The results API exposes both a paginated list response and a detail response; consult the schema for the exact operations and full field set. The list response is good for building tables: each row carries an agent name, a `value_type`, an `extraction_status`, a nested `resolution_result` (resolved value and resolution metadata), and the `dimension_instances` that key the row. The detail response includes the same resolved value plus document-level citations (`sources[]`).

When you consume these responses:

- Link to Entity Details in the UI with `/projects/{id}/agents/{agent_id}/{resolution_result_id}` where `{resolution_result_id}` is `resolution_result.id` on the list row (not the row `id`).
- Parse `resolution_result.value` based on the agent's `value_type` (`string` or `number` today — see the value-type bullet above).
- Use `resolution_result.resolution_status` to filter for potential issues, missing values, or cells that are still resolving (see the FAQ for the full vocabulary).
- Use `resolution_result.references` for inline citations (`[document_name, page_number]` tuples, `page_number` is `null` for web sources) and the detail endpoint's `sources[]` for a document-level citation list.
- If you used `POST /extract/` (schema-driven extract), the `results/schema/` endpoint accepts `?enrich=true` to add per-field consistency status and a deep link back into the Parsewise UI — see "Schema-driven extract > Enriched results".


## How to name agents

Agent names show up everywhere — in the Agents page, in results columns, in citations, in Navi answers — so treat them like column headers in a spreadsheet.

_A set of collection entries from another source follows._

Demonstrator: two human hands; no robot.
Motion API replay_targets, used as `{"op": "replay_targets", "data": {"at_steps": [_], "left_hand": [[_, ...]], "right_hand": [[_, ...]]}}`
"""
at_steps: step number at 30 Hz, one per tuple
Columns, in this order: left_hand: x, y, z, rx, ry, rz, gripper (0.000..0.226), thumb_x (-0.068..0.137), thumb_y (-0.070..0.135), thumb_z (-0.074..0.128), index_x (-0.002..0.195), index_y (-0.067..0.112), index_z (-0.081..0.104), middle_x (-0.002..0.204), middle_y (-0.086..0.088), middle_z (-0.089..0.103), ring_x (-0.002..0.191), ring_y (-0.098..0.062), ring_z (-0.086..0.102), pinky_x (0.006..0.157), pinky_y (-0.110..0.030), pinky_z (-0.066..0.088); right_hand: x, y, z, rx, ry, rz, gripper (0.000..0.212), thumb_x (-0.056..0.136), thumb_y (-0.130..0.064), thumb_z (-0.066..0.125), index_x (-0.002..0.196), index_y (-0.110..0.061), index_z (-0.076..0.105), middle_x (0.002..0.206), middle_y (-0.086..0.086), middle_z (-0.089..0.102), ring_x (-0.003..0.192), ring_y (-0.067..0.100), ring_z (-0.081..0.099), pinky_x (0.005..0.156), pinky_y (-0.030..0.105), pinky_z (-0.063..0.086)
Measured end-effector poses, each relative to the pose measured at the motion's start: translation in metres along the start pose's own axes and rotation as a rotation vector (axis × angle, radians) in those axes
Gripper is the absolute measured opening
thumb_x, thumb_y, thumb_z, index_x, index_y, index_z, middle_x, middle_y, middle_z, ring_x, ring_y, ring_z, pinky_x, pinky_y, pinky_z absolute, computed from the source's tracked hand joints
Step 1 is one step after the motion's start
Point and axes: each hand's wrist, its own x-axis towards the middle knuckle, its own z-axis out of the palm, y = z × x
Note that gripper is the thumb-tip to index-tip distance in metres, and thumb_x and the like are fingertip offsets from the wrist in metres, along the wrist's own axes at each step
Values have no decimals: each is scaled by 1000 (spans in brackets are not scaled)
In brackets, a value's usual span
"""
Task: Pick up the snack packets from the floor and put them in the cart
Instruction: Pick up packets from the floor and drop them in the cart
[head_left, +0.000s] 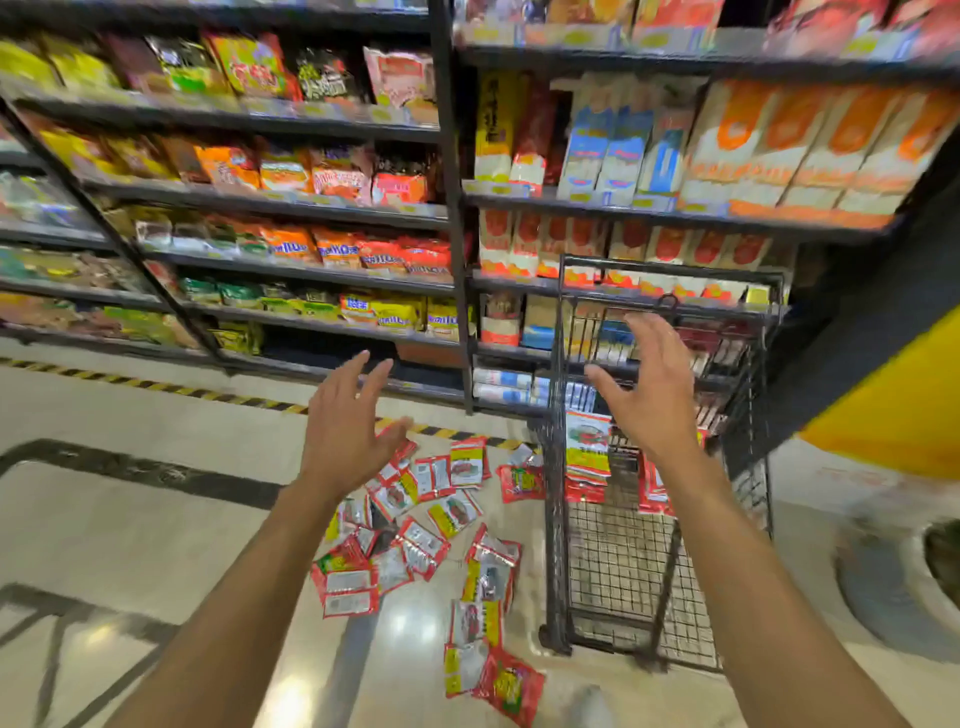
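Many snack packets (457, 512) point every way — left hand (343, 431), right hand (649, 395) spread-fingered, empty.

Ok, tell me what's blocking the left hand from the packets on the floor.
Nothing visible. The left hand hovers open above the scattered packets, only air between; the cart stands just right of the pile.

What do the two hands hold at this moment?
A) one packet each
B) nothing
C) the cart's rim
B: the left hand and right hand are both open and empty, while the packets lie on the floor beside the cart.
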Motion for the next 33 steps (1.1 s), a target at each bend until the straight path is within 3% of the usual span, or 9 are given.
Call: {"op": "replay_targets", "data": {"at_steps": [8, 14, 20, 25, 30, 33], "left_hand": [[-67, -101, -90, 29, 27, 66, 80, 93, 55, 67, 159, 23, 35, 166, -12, 33, 152, -35, 32, 119, -54, 31], [-84, -166, -88, -5, -4, 40, 77, 93, 56, 67, 158, 28, 36, 164, -8, 37, 151, -31, 35, 120, -54, 33], [-65, -209, -35, -7, -116, 28, 79, 90, 60, 68, 156, 29, 38, 164, -8, 38, 149, -32, 38, 118, -57, 35], [-7, -232, 38, -23, -245, 57, 82, 86, 74, 47, 155, 29, 39, 161, -9, 43, 146, -35, 43, 116, -61, 35], [62, -251, 126, -30, -321, 177, 79, 88, 61, 58, 156, 25, 39, 162, -11, 42, 145, -37, 42, 115, -61, 36], [94, -256, 185, -40, -368, 232, 78, 89, 60, 58, 154, 20, 43, 159, -15, 46, 143, -41, 45, 113, -64, 38]], "right_hand": [[-85, -144, 42, -16, 48, 17, 71, 92, -43, 75, 151, -18, 45, 159, 14, 40, 149, 31, 32, 121, 51, 30], [-108, -182, 97, 4, 21, 3, 66, 91, -40, 77, 146, -15, 49, 150, 12, 47, 141, 33, 42, 114, 54, 40], [-107, -167, 180, 29, -28, 113, 69, 91, -45, 74, 147, -16, 47, 152, 11, 45, 141, 32, 42, 113, 55, 42], [-94, -122, 267, 62, -54, 242, 69, 92, -50, 68, 148, -15, 47, 149, 13, 47, 138, 34, 45, 110, 58, 43], [-70, -57, 345, 70, -36, 284, 63, 97, -49, 67, 142, -6, 54, 142, 15, 53, 134, 34, 50, 110, 53, 44], [-60, -13, 382, 35, -49, 366, 66, 95, -49, 72, 147, -14, 52, 149, 9, 51, 141, 29, 45, 116, 48, 38]]}}
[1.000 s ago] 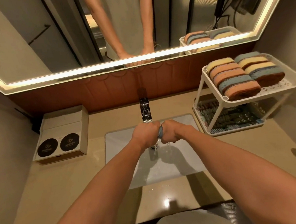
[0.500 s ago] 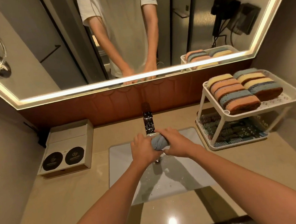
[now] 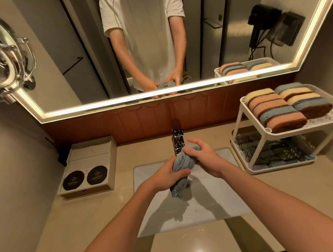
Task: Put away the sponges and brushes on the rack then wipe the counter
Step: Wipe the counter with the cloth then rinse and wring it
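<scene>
Table point(image 3: 86, 231) front edge is nearest: bare stone with a glare spot. Sink point(image 3: 220, 208) is set into it, with a few droplets by the near rim.

Both hands are over the sink, close together, clamped on one blue-grey cloth point(image 3: 182, 163). Left hand point(image 3: 166, 176) grips the lower part, right hand point(image 3: 203, 159) the upper end just below the faucet point(image 3: 178, 143). Cloth is bunched and twisted between them, tail hanging under the left hand. Reads as wringing, held over the basin so runoff goes down the drain and not onto the table. No water stream that I can make out.

Box point(image 3: 86, 168) sits left of the sink, near the back wall.

Rack point(image 3: 323, 119) is right of the sink. Sponges point(image 3: 278, 111) stand on edge in rows on the top tier, probably to drain through the perforated tray. Brushes point(image 3: 272, 152) appear to be on the bottom tier, detail too murky. Put-away looks done; wipe not yet started.

Mirror point(image 3: 62, 44) behind shows the same two-handed grip.
</scene>
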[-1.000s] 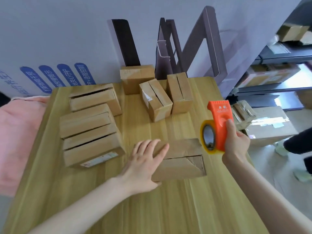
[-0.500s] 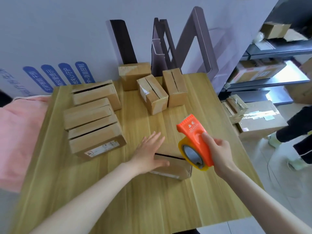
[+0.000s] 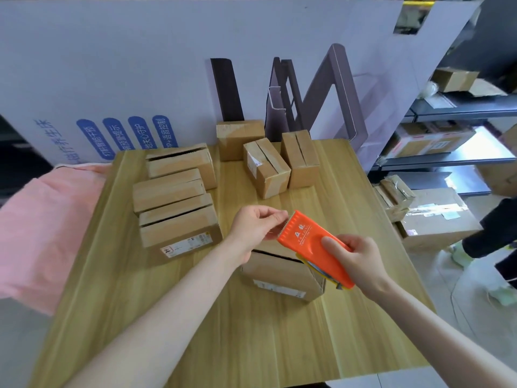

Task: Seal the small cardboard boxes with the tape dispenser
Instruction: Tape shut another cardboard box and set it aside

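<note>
The open-seamed box (image 3: pixel 279 271) lies on the worktop (image 3: pixel 251 345), under the orange tape dispenser (image 3: pixel 307 242), gripped by the right hand (image 3: pixel 361 259); its toothed edge is pinched by the left hand (image 3: pixel 257 228). Unheld, the box could be dragged askew by tape.

1. The near box (image 3: pixel 279 273) sits on the surface (image 3: pixel 195 331), right of its middle.
2. Just above the near box hangs the tilted tape dispenser (image 3: pixel 310 247). The right hand (image 3: pixel 361 259) grips it over the box's right end, and the left hand (image 3: pixel 254 231) pinches at its far end.
3. Left of and behind the near box, a row of flat boxes (image 3: pixel 173 189) lies side by side.
4. Well behind the near box, three boxes (image 3: pixel 270 172) cluster at the surface's back edge.
5. Far left of the near box, a cloth (image 3: pixel 42 233) lies beside the surface.
6. Right of the near box, off the surface, cartons (image 3: pixel 436 217) stand on the floor.
</note>
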### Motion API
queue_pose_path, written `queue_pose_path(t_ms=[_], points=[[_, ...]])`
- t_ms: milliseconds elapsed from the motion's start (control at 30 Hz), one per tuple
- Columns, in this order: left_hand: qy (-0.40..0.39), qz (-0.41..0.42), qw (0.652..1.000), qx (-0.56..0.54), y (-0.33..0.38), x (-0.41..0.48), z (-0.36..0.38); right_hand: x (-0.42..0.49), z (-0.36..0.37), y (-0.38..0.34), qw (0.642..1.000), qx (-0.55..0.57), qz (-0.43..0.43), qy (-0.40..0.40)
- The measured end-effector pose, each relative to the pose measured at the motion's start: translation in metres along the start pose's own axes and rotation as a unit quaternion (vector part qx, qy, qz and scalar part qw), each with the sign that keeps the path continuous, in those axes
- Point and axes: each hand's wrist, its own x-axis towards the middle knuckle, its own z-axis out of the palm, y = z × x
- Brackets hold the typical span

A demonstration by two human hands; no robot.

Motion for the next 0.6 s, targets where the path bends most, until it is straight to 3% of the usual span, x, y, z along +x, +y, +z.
queue_pose_path(t_ms=[267, 400, 600], points=[[-0.035, -0.064, 0.995, -0.062, 0.0, -0.007, -0.014, -0.01, 0.002, -0.003, 1.0, 0.005, -0.007, -0.008], [-0.08, -0.05, 0.994, -0.048, 0.0, -0.014, -0.014, -0.012, 0.001, -0.003, 1.0, -0.006, -0.004, -0.002], [-0.038, -0.033, 0.998, -0.032, -0.005, -0.016, -0.013, -0.017, 0.001, -0.003, 1.0, -0.011, -0.008, -0.003]])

- **Use a short noun phrase that describes the value, not the question.** Prefer `Counterparty name` over `Who is the counterparty?`; prefer `Notice period (days)` over `How many days is the notice period?`.
- **Include units or format hints when they disambiguate.** `Start date (ISO 8601)`, `Purchase price (USD)`, `Tenure (months)`.
- **Keep it under ~40 characters** so it renders cleanly in table headers.
- **Avoid project-specific jargon** that a new teammate would not recognise; the agent will often outlive the reason it was created.
- **One concept per agent.** If the name needs "and", split it into two agents so each value has its own column and its own citations.


## How to iterate on an agent

Treat agent design as an empirical loop, not a one-shot prompt.

1. **Start narrow.** Pick one well-understood document and write the minimal extraction task that works for it.
2. **Run the agent and read every citation.** The citation tells you whether the agent found the right *span*, which matters even when the extracted value happens to look correct.
3. **Look for failure modes, not wins.** Scan results where the agent returned empty, picked the wrong section, or produced a formatting variant you did not expect.
4. **Tighten the task description** to resolve the specific failure, then re-run. Avoid generic wording like "be accurate" — describe the concrete distinction the agent missed.
5. **Expand the document set** once the agent is stable on the seed document. New documents will surface new edge cases; repeat from step 3.
6. **Stop when additional iteration stops changing results.** More words in an extraction task rarely help past that point.


## Writing good extraction tasks

The extraction task is the prompt the agent uses to find and normalise a value on each page.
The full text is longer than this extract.